From the entries below, transcribe exactly the lines between the line holding "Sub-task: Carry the" and the line holding "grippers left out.", inclusive; skip all other lines.

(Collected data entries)
□ □ □ □

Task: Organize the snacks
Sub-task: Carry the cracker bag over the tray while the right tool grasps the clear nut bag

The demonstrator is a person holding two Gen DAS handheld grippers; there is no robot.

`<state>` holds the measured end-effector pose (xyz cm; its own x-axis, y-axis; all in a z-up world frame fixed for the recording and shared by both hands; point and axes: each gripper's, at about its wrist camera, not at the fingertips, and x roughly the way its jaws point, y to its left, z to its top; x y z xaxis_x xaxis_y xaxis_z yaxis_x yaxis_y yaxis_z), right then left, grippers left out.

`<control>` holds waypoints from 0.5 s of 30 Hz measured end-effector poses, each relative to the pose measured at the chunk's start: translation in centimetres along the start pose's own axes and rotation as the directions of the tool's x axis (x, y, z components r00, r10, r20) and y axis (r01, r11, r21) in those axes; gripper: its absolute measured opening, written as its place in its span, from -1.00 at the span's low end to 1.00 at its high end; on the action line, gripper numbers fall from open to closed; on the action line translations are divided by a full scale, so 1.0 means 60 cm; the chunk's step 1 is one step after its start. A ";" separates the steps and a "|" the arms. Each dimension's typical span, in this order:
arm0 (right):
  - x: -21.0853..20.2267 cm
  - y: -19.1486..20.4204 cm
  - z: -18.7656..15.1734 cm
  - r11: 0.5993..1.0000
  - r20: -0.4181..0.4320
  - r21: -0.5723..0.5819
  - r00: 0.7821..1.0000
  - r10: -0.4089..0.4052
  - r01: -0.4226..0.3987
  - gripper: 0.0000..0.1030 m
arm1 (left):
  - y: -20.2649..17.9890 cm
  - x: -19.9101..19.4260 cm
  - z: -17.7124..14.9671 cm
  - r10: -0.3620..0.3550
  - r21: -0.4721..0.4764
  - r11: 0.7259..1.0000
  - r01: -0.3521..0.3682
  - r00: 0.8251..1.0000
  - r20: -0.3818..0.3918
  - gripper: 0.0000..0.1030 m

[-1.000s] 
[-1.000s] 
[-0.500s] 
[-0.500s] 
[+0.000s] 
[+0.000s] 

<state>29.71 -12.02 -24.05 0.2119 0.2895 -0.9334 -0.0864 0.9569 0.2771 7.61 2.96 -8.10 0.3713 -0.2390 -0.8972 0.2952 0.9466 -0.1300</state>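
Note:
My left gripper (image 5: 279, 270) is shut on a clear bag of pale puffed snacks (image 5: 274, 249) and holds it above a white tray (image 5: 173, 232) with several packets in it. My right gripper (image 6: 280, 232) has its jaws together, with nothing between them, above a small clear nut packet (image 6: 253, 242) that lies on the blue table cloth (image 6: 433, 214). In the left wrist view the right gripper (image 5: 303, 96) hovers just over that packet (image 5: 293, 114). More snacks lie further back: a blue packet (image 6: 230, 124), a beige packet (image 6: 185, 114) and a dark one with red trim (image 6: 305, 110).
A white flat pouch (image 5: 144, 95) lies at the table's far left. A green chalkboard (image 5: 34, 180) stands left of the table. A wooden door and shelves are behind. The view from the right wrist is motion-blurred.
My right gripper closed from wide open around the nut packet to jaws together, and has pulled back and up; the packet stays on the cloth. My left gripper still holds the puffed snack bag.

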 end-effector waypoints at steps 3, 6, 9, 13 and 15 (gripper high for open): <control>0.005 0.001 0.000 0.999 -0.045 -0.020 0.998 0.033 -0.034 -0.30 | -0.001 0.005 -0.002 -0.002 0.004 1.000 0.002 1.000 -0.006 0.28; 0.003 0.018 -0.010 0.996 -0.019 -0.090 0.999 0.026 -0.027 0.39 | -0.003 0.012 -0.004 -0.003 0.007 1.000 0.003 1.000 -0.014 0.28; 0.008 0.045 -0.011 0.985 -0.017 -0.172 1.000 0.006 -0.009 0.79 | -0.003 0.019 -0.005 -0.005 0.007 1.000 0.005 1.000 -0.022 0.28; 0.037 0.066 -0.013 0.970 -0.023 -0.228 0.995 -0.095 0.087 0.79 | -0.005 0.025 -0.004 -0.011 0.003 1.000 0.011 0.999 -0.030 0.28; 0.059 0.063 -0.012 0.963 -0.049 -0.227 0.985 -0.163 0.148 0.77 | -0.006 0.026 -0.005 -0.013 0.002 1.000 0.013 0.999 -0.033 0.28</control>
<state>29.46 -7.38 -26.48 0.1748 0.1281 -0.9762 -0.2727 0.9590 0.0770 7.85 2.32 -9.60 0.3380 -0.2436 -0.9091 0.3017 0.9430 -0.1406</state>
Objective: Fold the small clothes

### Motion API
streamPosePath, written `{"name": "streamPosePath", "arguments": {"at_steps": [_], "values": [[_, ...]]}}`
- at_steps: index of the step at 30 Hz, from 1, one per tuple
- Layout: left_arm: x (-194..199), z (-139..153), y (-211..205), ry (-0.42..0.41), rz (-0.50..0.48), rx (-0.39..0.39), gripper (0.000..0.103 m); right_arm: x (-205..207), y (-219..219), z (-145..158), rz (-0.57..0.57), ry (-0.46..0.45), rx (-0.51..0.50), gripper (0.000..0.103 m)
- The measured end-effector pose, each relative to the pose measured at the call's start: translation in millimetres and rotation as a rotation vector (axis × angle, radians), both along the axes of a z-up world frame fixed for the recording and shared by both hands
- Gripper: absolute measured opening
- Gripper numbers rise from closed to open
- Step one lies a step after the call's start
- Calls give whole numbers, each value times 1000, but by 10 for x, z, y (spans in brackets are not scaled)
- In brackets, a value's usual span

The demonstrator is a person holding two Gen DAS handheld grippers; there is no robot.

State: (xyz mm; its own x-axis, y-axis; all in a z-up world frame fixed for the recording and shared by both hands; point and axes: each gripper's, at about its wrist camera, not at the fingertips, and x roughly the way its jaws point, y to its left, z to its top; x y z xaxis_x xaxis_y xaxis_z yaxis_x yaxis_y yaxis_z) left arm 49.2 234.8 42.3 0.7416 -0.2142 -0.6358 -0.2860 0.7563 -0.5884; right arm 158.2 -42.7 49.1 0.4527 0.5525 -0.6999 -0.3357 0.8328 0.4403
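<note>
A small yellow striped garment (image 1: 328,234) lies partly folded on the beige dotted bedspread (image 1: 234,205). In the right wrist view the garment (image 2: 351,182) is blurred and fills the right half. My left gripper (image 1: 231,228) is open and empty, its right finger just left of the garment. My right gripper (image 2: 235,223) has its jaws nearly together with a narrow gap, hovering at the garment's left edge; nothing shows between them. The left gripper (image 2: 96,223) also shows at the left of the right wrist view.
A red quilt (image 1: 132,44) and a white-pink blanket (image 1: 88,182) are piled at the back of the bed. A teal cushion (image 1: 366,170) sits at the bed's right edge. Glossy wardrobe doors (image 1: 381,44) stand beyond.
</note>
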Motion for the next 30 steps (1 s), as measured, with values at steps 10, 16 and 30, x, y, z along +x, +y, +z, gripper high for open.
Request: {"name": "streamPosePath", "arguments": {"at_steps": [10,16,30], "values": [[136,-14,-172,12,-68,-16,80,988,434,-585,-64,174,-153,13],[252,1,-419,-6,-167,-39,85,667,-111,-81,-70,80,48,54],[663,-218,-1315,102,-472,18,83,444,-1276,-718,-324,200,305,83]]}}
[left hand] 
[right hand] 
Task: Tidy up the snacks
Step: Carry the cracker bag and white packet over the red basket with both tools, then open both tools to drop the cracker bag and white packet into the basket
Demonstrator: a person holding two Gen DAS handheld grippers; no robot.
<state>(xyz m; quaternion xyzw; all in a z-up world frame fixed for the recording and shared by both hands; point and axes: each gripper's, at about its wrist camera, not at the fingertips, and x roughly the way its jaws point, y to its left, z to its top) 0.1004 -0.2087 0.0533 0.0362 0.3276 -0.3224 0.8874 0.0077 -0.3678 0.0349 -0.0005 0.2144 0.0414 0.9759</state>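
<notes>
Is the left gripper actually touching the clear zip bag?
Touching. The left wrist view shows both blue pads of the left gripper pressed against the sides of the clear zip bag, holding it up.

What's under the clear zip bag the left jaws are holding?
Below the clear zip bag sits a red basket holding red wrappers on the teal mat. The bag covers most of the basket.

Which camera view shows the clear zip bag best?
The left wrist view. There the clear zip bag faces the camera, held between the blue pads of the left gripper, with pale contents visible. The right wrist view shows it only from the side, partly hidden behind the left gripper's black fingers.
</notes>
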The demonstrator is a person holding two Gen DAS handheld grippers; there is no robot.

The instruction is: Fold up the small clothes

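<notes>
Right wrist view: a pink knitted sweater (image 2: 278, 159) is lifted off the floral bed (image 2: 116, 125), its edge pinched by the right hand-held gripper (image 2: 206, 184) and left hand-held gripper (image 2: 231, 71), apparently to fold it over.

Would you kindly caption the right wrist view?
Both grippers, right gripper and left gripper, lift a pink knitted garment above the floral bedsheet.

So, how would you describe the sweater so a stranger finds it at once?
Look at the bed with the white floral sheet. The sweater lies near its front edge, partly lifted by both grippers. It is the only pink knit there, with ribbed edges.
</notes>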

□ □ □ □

* _Solution to this problem_:
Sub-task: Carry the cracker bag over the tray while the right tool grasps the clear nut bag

The demonstrator is a person holding two Gen DAS handheld grippers; there is no robot.

`<state>` holds the measured end-effector pose (xyz cm; its own x-axis, y-axis; all in a z-up world frame fixed for the recording and shared by both hands; point and axes: each gripper's, at about its wrist camera, not at the fingertips, and x roughly the way its jaws point, y to its left, z to its top; x y z xaxis_x xaxis_y xaxis_z yaxis_x yaxis_y yaxis_z), right then left, grippers left out.

The output is now finished.